▸ Problem to solve
Please output the data below exactly as given, starting at its first line and stopping after the line that contains "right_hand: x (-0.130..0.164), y".

▸ Information provided
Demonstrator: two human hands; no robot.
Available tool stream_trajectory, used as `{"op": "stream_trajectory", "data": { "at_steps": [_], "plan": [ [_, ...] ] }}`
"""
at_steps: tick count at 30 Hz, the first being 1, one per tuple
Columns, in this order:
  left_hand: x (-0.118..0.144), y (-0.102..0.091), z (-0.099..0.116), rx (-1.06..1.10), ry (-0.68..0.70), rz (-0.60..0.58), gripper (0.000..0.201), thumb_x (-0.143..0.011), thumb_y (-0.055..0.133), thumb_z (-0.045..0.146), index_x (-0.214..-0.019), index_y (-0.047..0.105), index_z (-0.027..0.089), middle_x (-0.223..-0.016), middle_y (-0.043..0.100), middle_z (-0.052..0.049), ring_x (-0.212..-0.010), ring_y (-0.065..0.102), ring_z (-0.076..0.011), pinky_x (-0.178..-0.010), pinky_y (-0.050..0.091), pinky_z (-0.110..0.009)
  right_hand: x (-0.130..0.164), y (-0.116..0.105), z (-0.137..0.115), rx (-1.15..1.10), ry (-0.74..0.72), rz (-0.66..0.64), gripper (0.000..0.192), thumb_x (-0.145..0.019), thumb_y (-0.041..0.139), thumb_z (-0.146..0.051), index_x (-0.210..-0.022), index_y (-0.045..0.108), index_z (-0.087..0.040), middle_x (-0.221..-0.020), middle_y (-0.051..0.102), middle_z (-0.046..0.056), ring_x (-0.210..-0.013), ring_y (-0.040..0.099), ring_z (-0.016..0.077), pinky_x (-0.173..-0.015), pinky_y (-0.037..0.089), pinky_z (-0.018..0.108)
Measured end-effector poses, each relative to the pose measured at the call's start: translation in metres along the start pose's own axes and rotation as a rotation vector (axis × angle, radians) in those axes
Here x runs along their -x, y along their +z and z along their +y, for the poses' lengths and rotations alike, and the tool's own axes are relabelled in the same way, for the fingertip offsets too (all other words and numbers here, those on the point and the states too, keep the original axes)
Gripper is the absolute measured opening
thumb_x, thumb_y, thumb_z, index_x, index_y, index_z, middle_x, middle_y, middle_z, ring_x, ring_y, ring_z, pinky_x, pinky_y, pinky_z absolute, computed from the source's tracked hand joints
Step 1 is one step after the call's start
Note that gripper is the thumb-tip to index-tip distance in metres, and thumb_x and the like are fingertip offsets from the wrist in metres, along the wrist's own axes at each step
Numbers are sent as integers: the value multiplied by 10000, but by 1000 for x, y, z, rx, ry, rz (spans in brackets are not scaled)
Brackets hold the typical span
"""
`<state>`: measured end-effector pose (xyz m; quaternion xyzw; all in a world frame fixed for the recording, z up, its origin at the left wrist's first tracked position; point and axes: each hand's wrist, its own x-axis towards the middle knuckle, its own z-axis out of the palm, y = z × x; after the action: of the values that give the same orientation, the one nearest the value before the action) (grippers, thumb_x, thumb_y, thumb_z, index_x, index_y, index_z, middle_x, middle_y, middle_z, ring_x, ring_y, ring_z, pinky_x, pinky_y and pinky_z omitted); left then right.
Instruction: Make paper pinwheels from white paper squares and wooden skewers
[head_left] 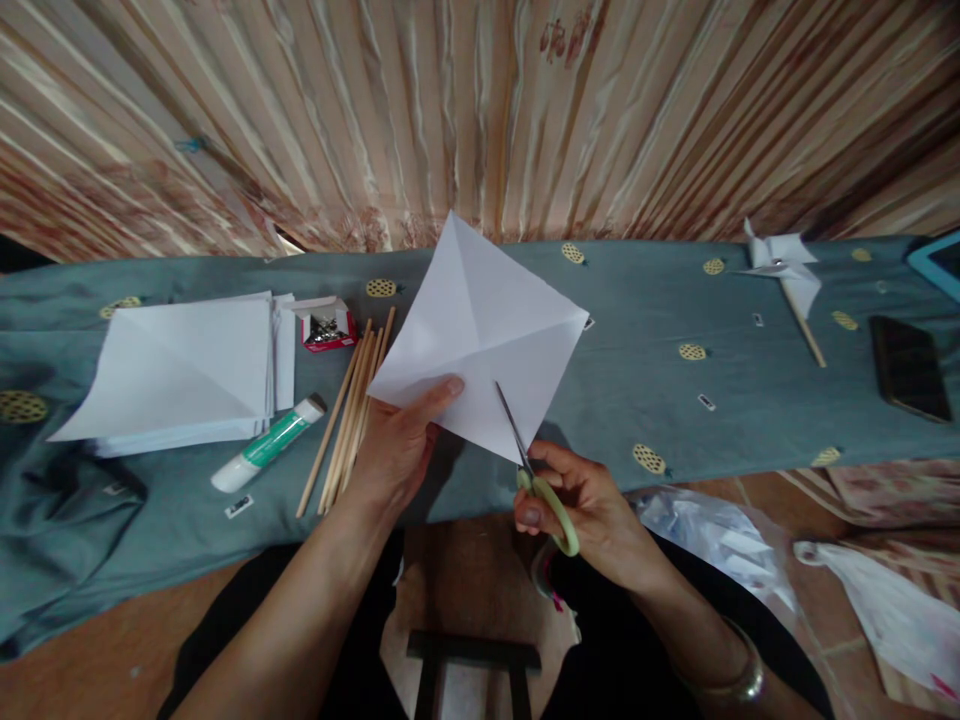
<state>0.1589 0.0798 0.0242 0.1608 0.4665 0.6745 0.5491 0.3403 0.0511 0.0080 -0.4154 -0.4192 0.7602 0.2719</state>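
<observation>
My left hand (401, 440) holds a white square sheet of paper (480, 320) by its lower left edge, thumb on top. The sheet is creased along both diagonals and stands tilted like a diamond above the table. My right hand (581, 500) grips scissors (534, 470) with pale green handles. Their blades lie along a crease at the sheet's lower corner, pointing toward the centre.
On the teal cloth (645, 320): a stack of white paper (187, 370) at left, a glue stick (268, 445), a bundle of wooden sticks (349, 415), a small red box of pins (328, 325). A finished paper pinwheel (784, 265) and a dark phone (909, 368) lie at right. Plastic bags (720, 545) below.
</observation>
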Motion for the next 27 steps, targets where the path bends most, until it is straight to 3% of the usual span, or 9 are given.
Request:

▸ Written answer
Demonstrator: two human hands; no robot.
Available tool stream_trajectory, used as `{"op": "stream_trajectory", "data": { "at_steps": [_], "plan": [ [_, ...] ] }}`
"""
at_steps: tick count at 30 Hz, the first being 1, one per tuple
Columns, in this order:
  left_hand: x (-0.118..0.144), y (-0.102..0.091), z (-0.099..0.116), rx (-1.06..1.10), ry (-0.68..0.70), rz (-0.60..0.58), gripper (0.000..0.201), thumb_x (-0.143..0.011), thumb_y (-0.055..0.133), thumb_z (-0.045..0.146), index_x (-0.214..-0.019), index_y (-0.047..0.105), index_z (-0.027..0.089), middle_x (-0.223..-0.016), middle_y (-0.043..0.100), middle_z (-0.052..0.049), ring_x (-0.212..-0.010), ring_y (-0.065..0.102), ring_z (-0.076..0.011), pinky_x (-0.178..-0.010), pinky_y (-0.050..0.091), pinky_z (-0.110..0.009)
  right_hand: x (-0.130..0.164), y (-0.116..0.105), z (-0.137..0.115), rx (-1.15..1.10), ry (-0.74..0.72), rz (-0.66..0.64), gripper (0.000..0.192), thumb_x (-0.145..0.019), thumb_y (-0.041..0.139), thumb_z (-0.146..0.051), index_x (-0.210..-0.022), index_y (-0.045..0.108), index_z (-0.087..0.040), middle_x (-0.221..-0.020), middle_y (-0.051..0.102), middle_z (-0.046..0.056), ring_x (-0.210..-0.013), ring_y (-0.040..0.099), ring_z (-0.016..0.077), pinky_x (-0.173..-0.015), pinky_y (-0.037..0.089), pinky_z (-0.018..0.108)

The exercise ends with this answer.